Банкет кишел незнакомыми дяденьками, все крупного калибра — видать, старые однокашники шефа — профессура. Славиков беспокоился, как охотничья собака, когда хозяин опоясывается патронташем. Жидким от волнения голосом он просвещал меня:

— Ты думаешь, где делаются самые важные дела? Вот на таких банкетах.

Насильно объяснял:

— Вон тот — академик, вон тот — из министерства, почтил присутствием... А вот этот пузанок — он мне позарез нужен. Если он даст отзыв на мою диссертацию, то...

Прищурившись, он гипнотизировал этого пузанка взглядом, а я страдала от его откровенности, как от тесной обуви — так и хотелось поскорее разуться. Но я терпела. Я старалась отнестись к его деловитой возне добродушно. И к шефу тоже.

Взыскуя мира...

А не только Славиков, не только шеф — весь народ решительно нуждался в снисхождении: все подпили, разбились попарно и танцевали — смотреть на это трезвыми глазами было бесчеловечно: дамы, потея, кокетничали, грузные кавалеры раздували роковой огонь за стеклами очков — и у тех, и у других выходило плохо.

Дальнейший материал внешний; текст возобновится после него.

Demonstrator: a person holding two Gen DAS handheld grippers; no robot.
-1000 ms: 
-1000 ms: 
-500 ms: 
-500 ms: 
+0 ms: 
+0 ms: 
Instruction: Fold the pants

Я милосердно отвернулась, склонясь над тарелкой, хотя есть было уже некуда. Я не танцевала. Впрочем, никто и не рвался меня приглашать. Вот Шуру — наперебой. Она, как японская гейша, каждого умела осчастливить: поднимет свое восхищенное лицо и неотрывно слушает, с пониманием кивая головой. И только когда танец кончается и она садится к столу рядом со мной, видно, как она устала трудиться на увеличение общего счастья, как ей отдохнуть хочется, — но тут опять подходит какой-нибудь дяденька — и Шура, обратив к нему переполненные глаза, отдает себя на растопку, а дяденька около нее греется и оттаивает.

— Одна обезьяна горела, а другая руки грела, — неодобрительно усмехнулась я.

— Все хорошо, все прекрасно. Лишь бы всем было хорошо! — твердит Шура.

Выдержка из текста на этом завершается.